*YOUR TASK:* Only lines containing the word "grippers" are needed; pull them out of the material.

SOURCE DATA: Begin

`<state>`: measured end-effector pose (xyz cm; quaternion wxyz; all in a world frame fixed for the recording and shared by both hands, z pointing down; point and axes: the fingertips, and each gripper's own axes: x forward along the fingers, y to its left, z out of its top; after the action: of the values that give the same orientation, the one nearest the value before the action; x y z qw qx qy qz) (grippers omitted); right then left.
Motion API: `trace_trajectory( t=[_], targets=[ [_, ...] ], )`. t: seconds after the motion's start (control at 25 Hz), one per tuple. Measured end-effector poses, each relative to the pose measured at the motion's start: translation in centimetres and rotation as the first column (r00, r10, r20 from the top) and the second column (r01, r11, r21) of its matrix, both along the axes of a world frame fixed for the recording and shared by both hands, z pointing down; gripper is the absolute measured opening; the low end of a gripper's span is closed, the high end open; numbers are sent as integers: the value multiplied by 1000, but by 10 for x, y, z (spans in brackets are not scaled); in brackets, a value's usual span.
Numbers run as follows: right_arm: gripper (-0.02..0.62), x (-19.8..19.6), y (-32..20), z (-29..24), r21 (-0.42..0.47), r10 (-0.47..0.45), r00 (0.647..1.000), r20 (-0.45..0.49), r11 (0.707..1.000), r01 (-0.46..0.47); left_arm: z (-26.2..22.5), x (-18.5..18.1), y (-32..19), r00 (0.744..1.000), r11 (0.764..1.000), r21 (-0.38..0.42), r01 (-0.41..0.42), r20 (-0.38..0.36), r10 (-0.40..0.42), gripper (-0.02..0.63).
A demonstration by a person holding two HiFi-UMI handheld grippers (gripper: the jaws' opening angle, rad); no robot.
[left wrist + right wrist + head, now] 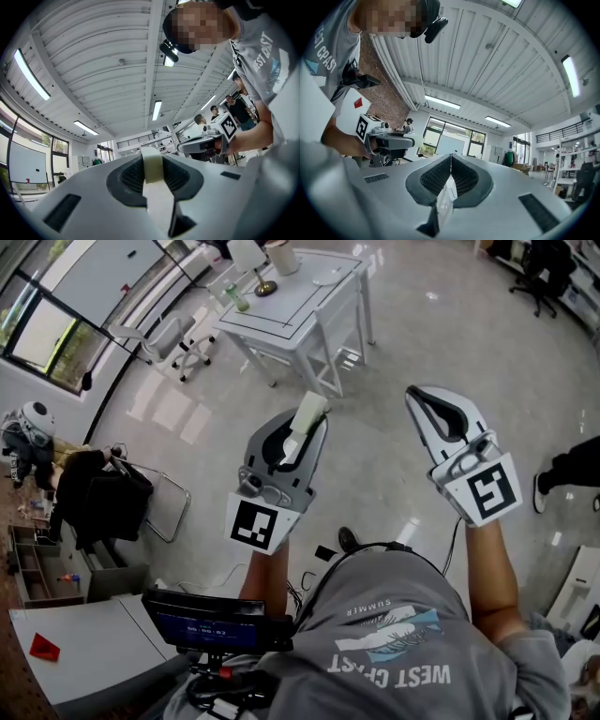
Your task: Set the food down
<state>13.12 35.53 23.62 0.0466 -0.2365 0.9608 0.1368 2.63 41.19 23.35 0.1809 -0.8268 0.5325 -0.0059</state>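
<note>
food [307, 415] is seen clamped between the jaws of the left hand-held gripper [302, 434], raised over the shiny floor [394, 484] and well apart from the white bench [314, 287] ahead. the right hand-held gripper [419, 395] is clenched on nothing, its jaws pressed together. a drop onto the floor is judged the main risk: the piece is gripped only along its lower part, so a slackened or tilted grip could let it slide out before any surface is reached. if soft, it could also be crushed by too firm a squeeze. it is shown as a pale cream, flat, oblong slab with smooth faces, its far end standing out past the jaw tips; what kind of food it is cannot be told.
</note>
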Motion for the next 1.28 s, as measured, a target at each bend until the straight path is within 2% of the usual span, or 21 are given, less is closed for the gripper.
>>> trace_trajectory(
  t=[0.56,0.68,0.84,1.04,1.28],
  targets=[
    [8,-74,-48,-4,1,66,998,-20,998,-66,4,-82,-54,998,999,1,-53,-17,53,91],
    [8,-77,-55,-7,-1,71,997,-5,997,-71,5,-85,-62,998,998,-1,-56,-29,56,91],
    [8,-75,-69,-6,1,58,998,-38,998,-58,6,-83,-75,999,999,-7,-46,-12,46,91],
    [8,-69,-92,-12,1,35,999,4,999,-35,0,-75,-94,1000,1000,4,-20,-18,20,91],
    [8,-55,-131,-13,-2,-5,1000,1,1000,5,-4,-59,-132,1000,1000,6,18,-9,-18,91]
  ],
)
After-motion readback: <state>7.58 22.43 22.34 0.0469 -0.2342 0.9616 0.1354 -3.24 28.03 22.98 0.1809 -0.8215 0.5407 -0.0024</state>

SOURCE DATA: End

*ANSWER BOX:*
`<state>`: measured end-effector pose (xyz cm; quaternion wxyz; all in a world frame fixed for the recording and shared by both hands, z pointing down; point and axes: the fingertips, and each gripper's own axes: x forward along the fingers, y to its left, z out of its top; after the action: of the values that give the same orientation, the one nearest the value before the action; x y z qw qx qy qz) (grippers omitted); right then left.
A demonstration by a person holding two HiFi-UMI handheld grippers (gripper: the jaws' opening angle, rad); no robot.

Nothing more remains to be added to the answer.